I have friends with connections. LOL, not really that mysterious. A lot of retail stores in Scottsdale receive passes from the studios to free screenings. I have a friend who works in Scottsdale and picks them up for me when they come in. Screenings are usually at Scottsdale Fashion Square or Tempe Marketplace. A lot of bookstores carry them.
This message has been edited. Last edited by: LadyHathor25,
Originally posted by LadyHathor25: I have friends with connections. LOL, not really that mysterious. A lot of retail stores in Scottsdale receive passes from the studios to free screenings. I have a friend who works in Scottsdale and picks them up for me when they come in. Screenings are usually at Scottsdale Fashion Square or Tempe Marketplace. A lot of bookstores carry them.

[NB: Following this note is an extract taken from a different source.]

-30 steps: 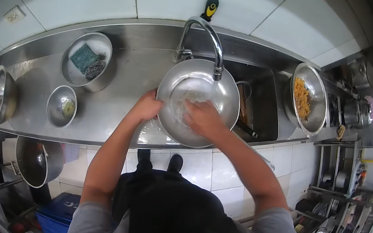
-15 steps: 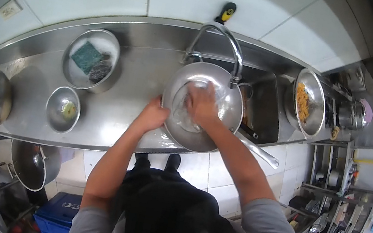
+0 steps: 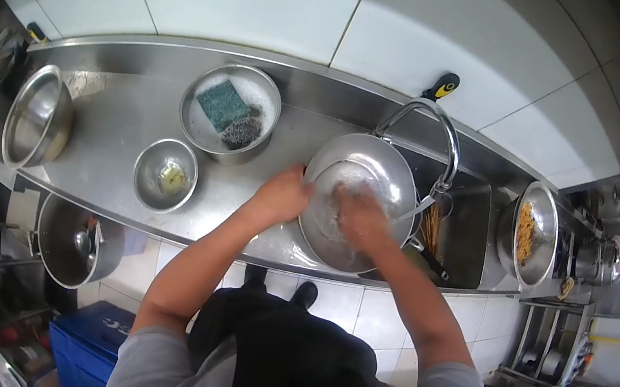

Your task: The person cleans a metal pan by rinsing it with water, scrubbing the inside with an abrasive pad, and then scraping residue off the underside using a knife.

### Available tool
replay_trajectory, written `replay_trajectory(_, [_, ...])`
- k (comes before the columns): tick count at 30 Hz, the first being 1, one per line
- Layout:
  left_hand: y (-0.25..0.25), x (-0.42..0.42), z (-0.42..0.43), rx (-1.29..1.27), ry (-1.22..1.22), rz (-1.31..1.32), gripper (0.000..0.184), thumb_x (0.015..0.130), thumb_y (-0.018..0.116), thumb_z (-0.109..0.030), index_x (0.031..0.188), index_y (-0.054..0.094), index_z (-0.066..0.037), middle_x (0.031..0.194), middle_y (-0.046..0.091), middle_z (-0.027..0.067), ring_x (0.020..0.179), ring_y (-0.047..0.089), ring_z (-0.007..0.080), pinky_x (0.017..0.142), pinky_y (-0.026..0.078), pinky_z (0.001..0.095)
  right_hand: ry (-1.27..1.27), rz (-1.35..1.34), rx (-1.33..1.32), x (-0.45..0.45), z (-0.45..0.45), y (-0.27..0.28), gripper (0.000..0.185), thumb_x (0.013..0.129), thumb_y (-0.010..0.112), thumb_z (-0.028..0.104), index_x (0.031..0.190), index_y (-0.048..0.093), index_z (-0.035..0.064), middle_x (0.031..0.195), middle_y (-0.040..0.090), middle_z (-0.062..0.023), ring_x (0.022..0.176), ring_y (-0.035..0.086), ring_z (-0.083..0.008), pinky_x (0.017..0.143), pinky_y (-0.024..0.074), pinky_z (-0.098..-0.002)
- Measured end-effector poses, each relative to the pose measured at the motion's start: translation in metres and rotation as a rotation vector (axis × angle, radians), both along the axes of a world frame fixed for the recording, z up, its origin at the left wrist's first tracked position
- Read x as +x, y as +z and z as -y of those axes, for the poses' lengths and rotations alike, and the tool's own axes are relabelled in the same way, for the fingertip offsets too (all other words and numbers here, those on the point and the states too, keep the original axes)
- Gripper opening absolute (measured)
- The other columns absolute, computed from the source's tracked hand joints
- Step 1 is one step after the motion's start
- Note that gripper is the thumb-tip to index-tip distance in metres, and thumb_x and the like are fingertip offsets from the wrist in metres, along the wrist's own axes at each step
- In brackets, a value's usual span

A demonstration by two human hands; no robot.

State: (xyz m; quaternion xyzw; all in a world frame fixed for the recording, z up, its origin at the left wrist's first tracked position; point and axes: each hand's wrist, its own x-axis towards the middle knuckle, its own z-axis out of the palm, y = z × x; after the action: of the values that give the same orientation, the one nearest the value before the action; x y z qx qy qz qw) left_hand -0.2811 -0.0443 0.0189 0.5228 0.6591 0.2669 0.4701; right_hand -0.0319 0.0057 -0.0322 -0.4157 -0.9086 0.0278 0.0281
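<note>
A round metal pan (image 3: 397,167) lies at the left side of the sink, under the curved faucet (image 3: 452,140), with water running into it. My left hand (image 3: 284,195) is closed on the pan's left rim. Inside the pan, my right hand (image 3: 360,216) is at the wet bottom, blurred, and whether it holds anything cannot be made out. To the left, a bowl (image 3: 197,70) holds suds, a green scouring pad (image 3: 222,104) and a grey metal scrubber (image 3: 241,132). Nearer the front edge, a small bowl (image 3: 142,185) has something yellowish in it.
The sink basin (image 3: 468,238) holds bamboo-like sticks and a black handle. At its right stands a bowl (image 3: 547,235) with orange-brown food bits. A large metal bowl (image 3: 50,116) is at the counter's left end. Below are a deep pot (image 3: 109,249) and a blue box (image 3: 83,348).
The camera view has turned, so the counter and pan appear farther right. My right hand has moved about within the pan, while my left hand remains at its rim.
</note>
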Motion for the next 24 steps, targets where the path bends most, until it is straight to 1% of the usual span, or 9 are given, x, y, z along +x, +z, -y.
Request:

Yes, yes. They are often advertised in the NEW TIMES. Unfortunately I lack a network of Scottsdale folk to pick then up for me and rarely feel like making a trip the various retail locations in Tempe/Scottsdale on a weekday evening. I usually assume they will be out of passes by the time I might get to them.
Posts: 27161 | Location: Phoenix, AZ | Registered: February 02, 2003
Ah, sorry. I am a book addict. I am friendly with some bookstore employees. One of whom is a good friend of mine. (And lurker here. Hello!) She usually scores the free passes for me.
Originally posted by LadyHathor25: Ah, sorry. I am a book addict. I am friendly with some bookstore employees. One of whom is a good friend of mine. (And lurker here. Hello!) She usually scores the free passes for me.
A fellow book addict, eh? If you knew the ridiculous number of books I had bought in the last week or two you would think I was a damn millionaire... or at least someone completely unaffected by the current economy. Neither is true.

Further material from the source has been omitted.